Somewhere in the picture below we have cleverly hidden a can of spam. If you think you've found the spam, click on it to find out if you're right. You probably don't think there is any spam in the picture, but look closely. Many people only find the spam after staring intently at the picture for several hours.
Good luck and find that spam!
Good luck and find that spam!
For those of you using a text-only browser, here is the non-graphical version of Find-the-Spam. Select the one which is Spam:
spam ... a moose
If you've tried and tried and still can't get it, there's a Spam Help page.

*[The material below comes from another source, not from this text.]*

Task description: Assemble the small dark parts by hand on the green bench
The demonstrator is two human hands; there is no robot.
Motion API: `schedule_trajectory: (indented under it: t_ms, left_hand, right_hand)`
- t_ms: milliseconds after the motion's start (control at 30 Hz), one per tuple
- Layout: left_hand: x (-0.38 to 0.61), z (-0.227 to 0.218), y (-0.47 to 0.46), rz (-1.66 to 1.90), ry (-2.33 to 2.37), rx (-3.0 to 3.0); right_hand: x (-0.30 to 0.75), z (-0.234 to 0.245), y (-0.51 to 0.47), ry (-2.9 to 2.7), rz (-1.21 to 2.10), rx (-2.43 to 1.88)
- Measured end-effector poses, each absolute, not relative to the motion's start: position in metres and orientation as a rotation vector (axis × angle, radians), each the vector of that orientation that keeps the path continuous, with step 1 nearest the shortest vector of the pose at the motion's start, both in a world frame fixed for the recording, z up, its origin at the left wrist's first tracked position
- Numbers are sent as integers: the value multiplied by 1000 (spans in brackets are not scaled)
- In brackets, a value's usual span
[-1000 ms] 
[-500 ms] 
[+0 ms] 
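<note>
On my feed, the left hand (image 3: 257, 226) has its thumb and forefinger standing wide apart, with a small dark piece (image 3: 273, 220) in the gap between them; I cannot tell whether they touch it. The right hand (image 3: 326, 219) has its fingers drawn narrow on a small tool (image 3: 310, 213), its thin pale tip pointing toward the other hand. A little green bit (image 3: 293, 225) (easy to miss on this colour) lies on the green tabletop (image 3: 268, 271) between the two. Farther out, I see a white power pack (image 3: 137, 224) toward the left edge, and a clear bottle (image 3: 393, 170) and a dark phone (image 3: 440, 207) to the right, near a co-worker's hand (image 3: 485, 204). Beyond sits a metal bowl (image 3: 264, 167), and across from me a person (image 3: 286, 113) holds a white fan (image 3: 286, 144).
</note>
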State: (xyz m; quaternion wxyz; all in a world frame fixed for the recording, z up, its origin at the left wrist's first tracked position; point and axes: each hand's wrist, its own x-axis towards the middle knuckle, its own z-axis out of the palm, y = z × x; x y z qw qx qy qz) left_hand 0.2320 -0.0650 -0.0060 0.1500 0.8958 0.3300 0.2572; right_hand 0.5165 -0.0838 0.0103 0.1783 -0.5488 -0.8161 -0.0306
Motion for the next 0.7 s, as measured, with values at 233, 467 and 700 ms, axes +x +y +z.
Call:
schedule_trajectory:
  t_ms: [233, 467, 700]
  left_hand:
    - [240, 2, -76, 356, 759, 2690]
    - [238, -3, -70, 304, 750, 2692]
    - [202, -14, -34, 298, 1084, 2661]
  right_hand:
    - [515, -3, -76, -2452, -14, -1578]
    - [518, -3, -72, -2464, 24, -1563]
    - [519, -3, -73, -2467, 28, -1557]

Do you have absolutely no life? If so, take a look at the archive of Old Spam entries.
Here's what other people have said:
|Not finding the Spam is more Ah well than Aw hell.|
|tacos could be made but I kind of want pizza now. What to do?|
|bought the shells and the meat is defrosting. That means it's almost TACO TIME!|
|Cogito Ergo Spam|
|a very small closet|
|ALERT. CODE VIOLET. SIGNAL SEVEN.|
|That's a rip snorter, Bruce!|
|With Spam, an even heat means thermite, or napalm if your grocer doesn't have it.|
|I really do hope it reaches you, Spencer|
|Whore Mel, something, something, something, smell|
|A grilled cheese sandwich in 2020!|
|SEAN SPICER 2O2O!!|
|Spencer is not my friend. Not then, not now, not ever.|
|Beware! Old woman talking to her invisible friends here.|
|That would make a good band name. Spencer take note!|
|When too much sugar, fat and salt is barely enough.|
|Spam is the back yard abortion of luncheon meats.|
|Take it and stuff it somewhere involving your rectum.|
|You're done when men tell you that you're done. Not yet-keep posting gibberish.|
|Men put you here-Men keep you here-Men took away your home-Men make you so very jealous|
|Done. Done. I am fucking DONE|
|How To Find The SPAM Without Farting|
|It was a cozy home now torn and smashed to bits|
|did anyone have any interesting butt-related things happen today?|
|Grannys life affirming note for the day.|
|Do Canadian fetishists call them knickers or panties?|
|spam and pineapple pizza|
|It's true that there are morons in the world. You should feel like you belong.|
|The news media has made President Donald Trump into the biggest thing on the planet.|
|Trump loves you too|
|Grannies love Trump|
|Sure, other people have lives that suck. But do they really suck as bad as yours?|
|FUCK OFF CORTANA, YOU'RE A BITCH|
|Lol, apps. They keep talking about apps.|
|3 half deflated innertubes around your middle? WTF!|
|Of course you think about suicide every day|
|I talk to myself here just to feel something. See below|
|Wait, I thought Tumblr shut down. Or was that Facebook?|
|I can't tell my Worthingtons from my Hemsworths|
|You can't post pictures of Spam on Tumblr any more.|
|Trump winning at the dems forum. bye bye Kamala : )|
|Feeling quite niggardly today|
|I'm granny. I poop normally all day|
*Note: Do not enter anything terribly offensive, do not enter phone numbers or other people's email address, and no adventurous html please.
SPAM is a registered trademark of the mighty Hormel Foods Corporation, Austin MN.